5. Reporting and Metrics
Tines integrates seamlessly with Elastic, allowing analysts to track automation metrics:
- Number of findings processed
- Average response time (MTTR)
- Incidents auto-contained vs manual
- Common enrichment sources
Example Tines → Elastic dashboard fields:
@timestamp
workflow_name
alert_source
severity
response_time_ms
analyst_name
containment_status
These metrics support continuous improvement — one of the core responsibilities in the Senior CSIRT Analyst role.
6. Benefits for the CSIRT Team
- Reduces alert fatigue by filtering and enriching only actionable findings.
- Automatically correlates Elastic and AWS alerts to give full context.
- Ensures consistent response handling via pre-built stories.
- Provides audit-ready evidence trails for compliance frameworks (ISO 27001, SOC 2).

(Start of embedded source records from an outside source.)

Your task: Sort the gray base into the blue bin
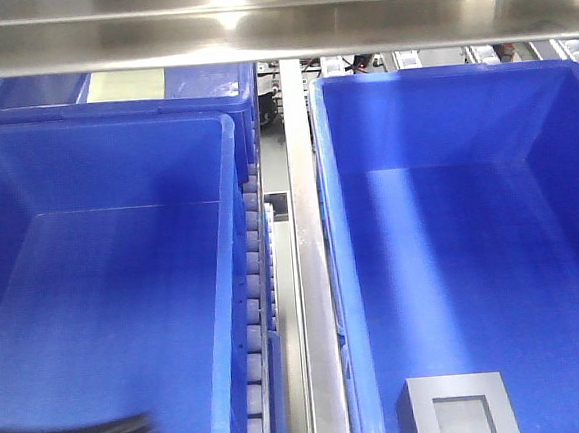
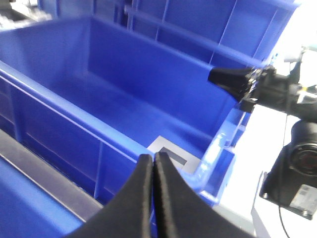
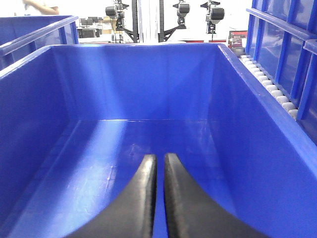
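Observation:
The gray base, a matte block with a square recess in its top, lies on the floor of the right blue bin, close to its near wall. The left wrist view shows the same gray base in a corner of that blue bin, just beyond my left gripper. That gripper is shut with nothing in it and sits outside the bin's wall. My right gripper hangs inside a blue bin above bare floor, its fingers nearly together and holding nothing. No base shows in the right wrist view.
A second blue bin stands left, with a roller track and a steel rail between the two. Another bin is behind it. A steel beam spans the top. The right arm reaches over the bin's far wall.

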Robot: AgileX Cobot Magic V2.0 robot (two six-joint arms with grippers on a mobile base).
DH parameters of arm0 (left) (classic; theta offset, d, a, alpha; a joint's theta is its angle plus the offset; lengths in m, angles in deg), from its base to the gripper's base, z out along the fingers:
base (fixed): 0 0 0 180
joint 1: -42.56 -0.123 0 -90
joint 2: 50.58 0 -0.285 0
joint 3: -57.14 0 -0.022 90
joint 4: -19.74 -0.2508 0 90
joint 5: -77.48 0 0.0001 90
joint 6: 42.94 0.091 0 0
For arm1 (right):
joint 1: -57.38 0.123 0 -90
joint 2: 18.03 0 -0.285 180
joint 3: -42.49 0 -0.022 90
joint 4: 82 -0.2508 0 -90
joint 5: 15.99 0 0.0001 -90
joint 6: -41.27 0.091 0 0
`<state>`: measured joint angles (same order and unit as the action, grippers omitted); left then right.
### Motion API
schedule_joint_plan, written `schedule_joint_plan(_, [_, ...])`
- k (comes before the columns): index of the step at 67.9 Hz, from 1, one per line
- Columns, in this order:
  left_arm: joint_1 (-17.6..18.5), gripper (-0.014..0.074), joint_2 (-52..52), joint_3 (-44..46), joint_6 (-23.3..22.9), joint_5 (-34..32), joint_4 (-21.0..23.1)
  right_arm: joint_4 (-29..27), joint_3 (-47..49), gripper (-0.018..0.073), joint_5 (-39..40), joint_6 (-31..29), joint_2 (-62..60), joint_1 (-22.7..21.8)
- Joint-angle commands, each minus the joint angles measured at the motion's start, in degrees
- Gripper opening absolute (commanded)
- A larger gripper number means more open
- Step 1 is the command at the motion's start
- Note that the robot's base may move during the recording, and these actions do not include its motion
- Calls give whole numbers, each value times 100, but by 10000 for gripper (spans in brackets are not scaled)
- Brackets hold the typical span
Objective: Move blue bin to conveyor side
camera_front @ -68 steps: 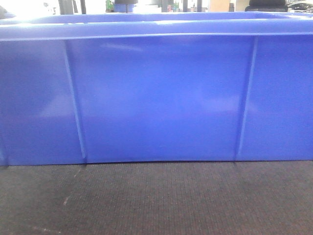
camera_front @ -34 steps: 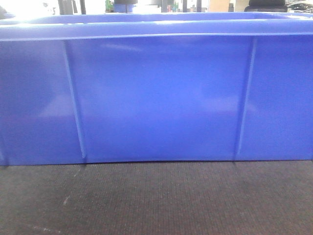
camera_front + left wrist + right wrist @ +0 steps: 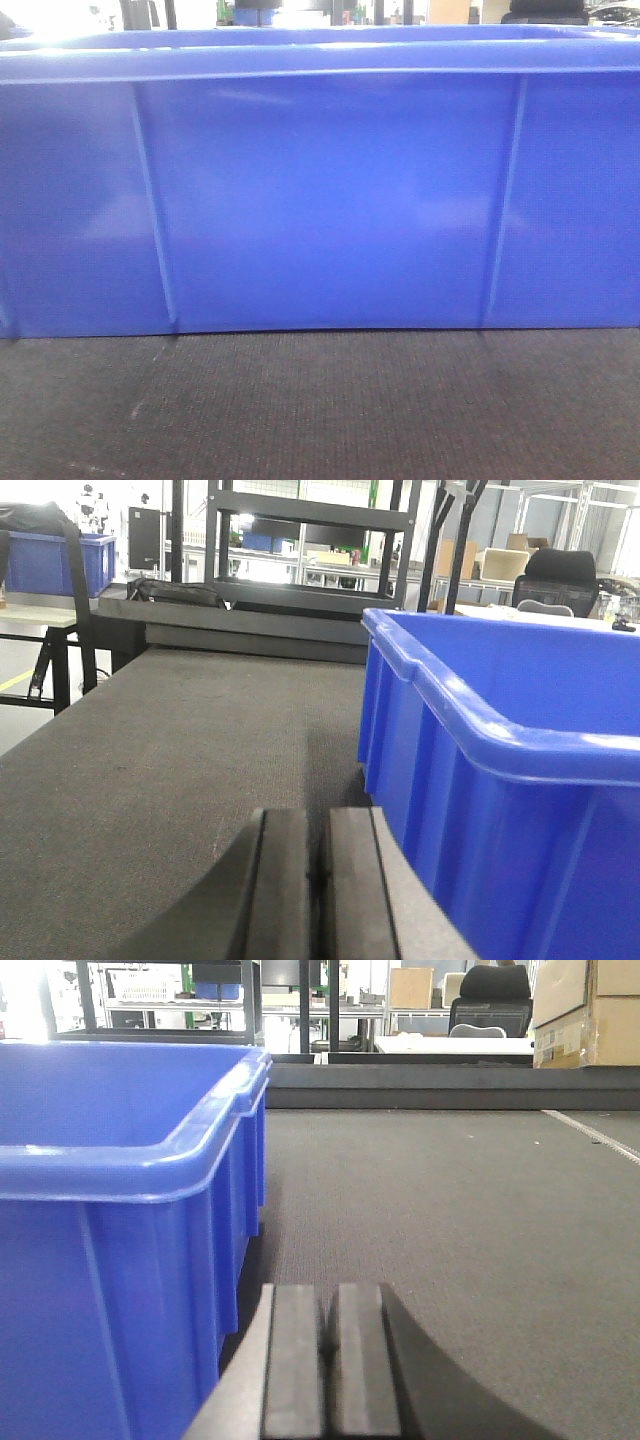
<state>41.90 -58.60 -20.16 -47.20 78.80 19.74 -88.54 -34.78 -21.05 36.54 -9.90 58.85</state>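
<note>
Blue bin (image 3: 500,740) sits on the conveyor (image 3: 190,750), flanked by both arms. Left claw (image 3: 318,880) pads pressed together, empty, bin wall just to its right. Right claw (image 3: 328,1360) likewise together, bin just to its left. Closed pads low beside the walls suit pushing, likely not gripping.

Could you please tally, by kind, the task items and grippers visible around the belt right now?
Blue bin: 1
Conveyor: 1
Grippers, both with jaws closed on nothing: 2, the left gripper and the right gripper
Total: 4
</note>
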Motion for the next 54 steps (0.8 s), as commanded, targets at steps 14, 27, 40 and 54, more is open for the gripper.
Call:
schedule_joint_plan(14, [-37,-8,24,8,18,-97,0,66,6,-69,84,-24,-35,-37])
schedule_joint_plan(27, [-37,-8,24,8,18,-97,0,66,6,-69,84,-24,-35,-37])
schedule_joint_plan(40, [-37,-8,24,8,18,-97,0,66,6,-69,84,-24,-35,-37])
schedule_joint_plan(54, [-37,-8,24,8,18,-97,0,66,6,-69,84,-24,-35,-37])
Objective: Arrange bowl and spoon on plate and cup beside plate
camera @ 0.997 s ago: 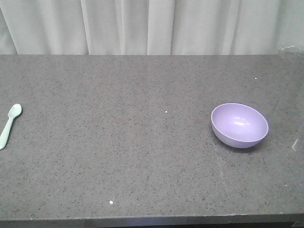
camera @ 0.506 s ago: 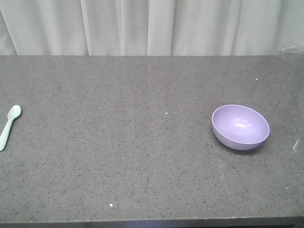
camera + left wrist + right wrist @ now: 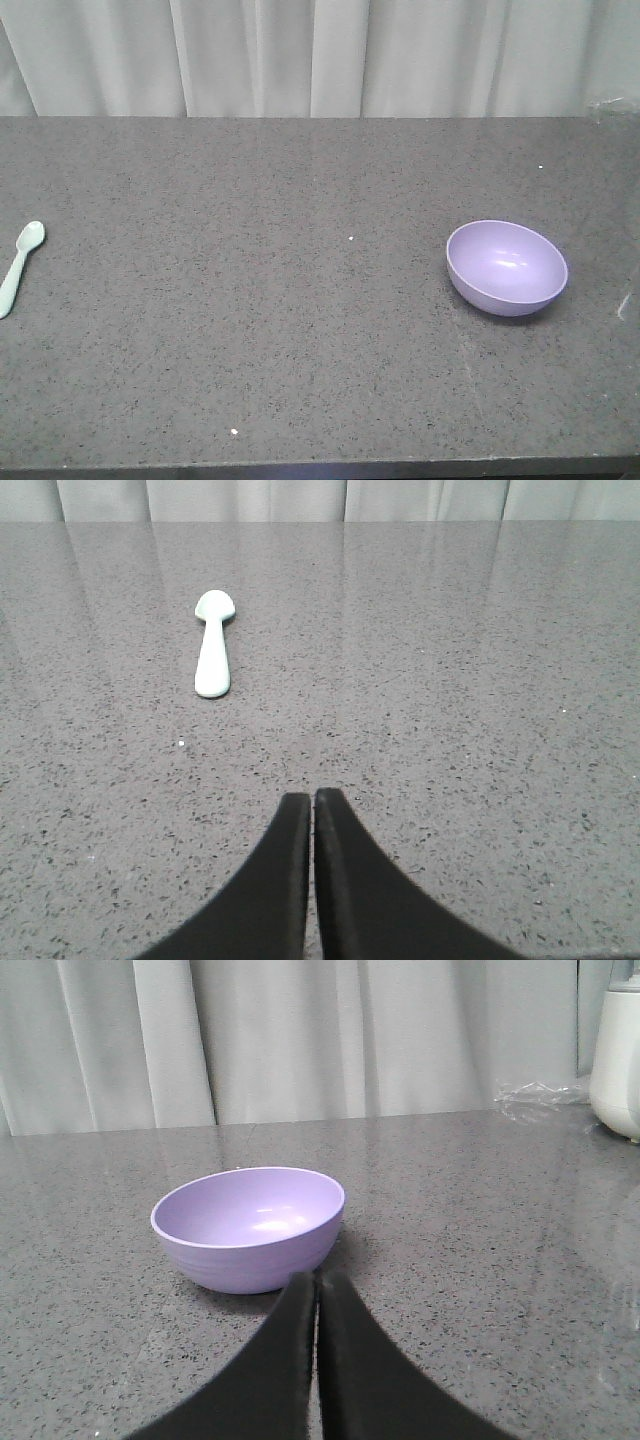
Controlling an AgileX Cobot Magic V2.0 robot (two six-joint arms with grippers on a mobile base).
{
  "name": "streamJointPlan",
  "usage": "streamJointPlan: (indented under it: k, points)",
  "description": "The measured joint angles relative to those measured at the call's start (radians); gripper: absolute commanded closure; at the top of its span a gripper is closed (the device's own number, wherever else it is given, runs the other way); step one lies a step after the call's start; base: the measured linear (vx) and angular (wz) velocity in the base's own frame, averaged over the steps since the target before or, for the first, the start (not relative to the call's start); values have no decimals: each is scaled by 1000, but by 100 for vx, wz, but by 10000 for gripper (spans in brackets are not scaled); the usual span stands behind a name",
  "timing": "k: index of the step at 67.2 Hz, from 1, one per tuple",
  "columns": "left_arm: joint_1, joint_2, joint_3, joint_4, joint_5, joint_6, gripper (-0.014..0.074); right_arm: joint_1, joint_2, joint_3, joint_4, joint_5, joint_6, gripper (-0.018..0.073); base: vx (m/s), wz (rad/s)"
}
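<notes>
Left tool (image 3: 312,802) pinched closed, empty, spoon (image 3: 213,650) ahead on table (image 3: 300,330), right tool (image 3: 317,1282) likewise closed, bowl (image 3: 248,1225) just beyond it

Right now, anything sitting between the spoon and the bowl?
No. In the front-facing view, the stretch between the spoon and the bowl is bare grey countertop, with only a few tiny pale specks.

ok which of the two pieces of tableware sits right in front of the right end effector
The lavender bowl, just ahead of the right end effector. The mint spoon lies far away, before the left end effector.
</notes>
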Motion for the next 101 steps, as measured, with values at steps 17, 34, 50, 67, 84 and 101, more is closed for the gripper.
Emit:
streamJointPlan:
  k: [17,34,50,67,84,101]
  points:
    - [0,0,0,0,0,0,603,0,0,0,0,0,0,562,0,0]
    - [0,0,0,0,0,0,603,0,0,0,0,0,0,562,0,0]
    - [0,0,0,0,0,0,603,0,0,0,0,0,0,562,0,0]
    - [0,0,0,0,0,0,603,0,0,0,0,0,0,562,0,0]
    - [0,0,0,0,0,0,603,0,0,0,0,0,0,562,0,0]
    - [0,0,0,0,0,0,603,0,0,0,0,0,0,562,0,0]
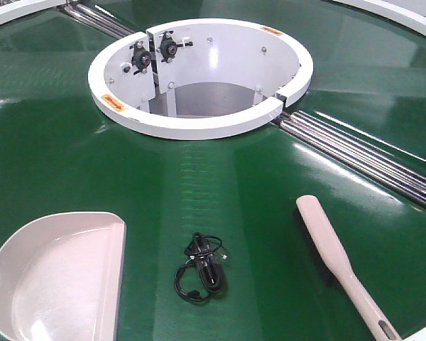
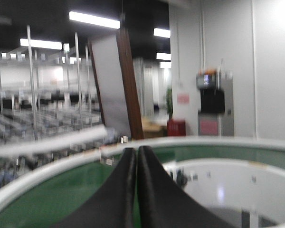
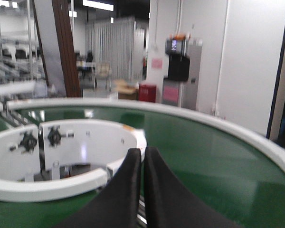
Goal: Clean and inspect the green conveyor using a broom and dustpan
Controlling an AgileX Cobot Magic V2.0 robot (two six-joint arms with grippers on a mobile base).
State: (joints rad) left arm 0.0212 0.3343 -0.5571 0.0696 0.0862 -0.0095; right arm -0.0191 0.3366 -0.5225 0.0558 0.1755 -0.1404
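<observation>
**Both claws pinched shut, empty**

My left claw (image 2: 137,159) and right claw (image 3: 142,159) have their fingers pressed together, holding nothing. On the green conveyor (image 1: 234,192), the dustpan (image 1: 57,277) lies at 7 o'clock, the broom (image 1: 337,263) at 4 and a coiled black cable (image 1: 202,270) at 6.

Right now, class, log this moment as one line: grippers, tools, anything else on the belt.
left gripper: shut, empty | right gripper: shut, empty | dustpan: on green conveyor, unheld | broom: likewise | black cable: lying between them

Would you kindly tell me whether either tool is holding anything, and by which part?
Nothing is held: left tool and right tool are shut empty; broom and dustpan lie untouched.
</observation>
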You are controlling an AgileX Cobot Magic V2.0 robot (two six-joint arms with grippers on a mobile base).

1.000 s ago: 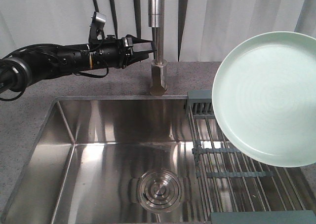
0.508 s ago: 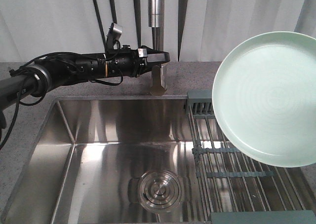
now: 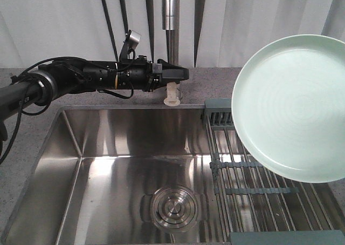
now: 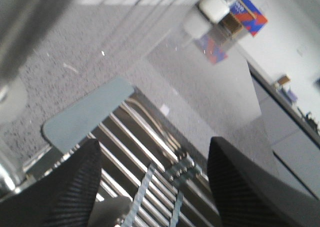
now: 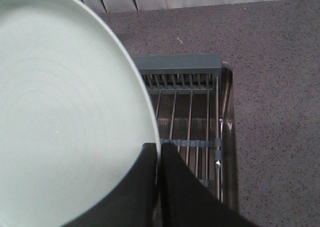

- Improves team efficiency by turning repetitive tasks into automated playbooks.
Summary
Tines integrates deeply with both Elastic Security and AWS Security Hub, empowering CSIRT analysts to move from reactive response to proactive orchestration.
Its no-code structure means workflows can evolve quickly alongside threat detection logic, ensuring faster remediation, richer context, and better visibility across all layers of the environment.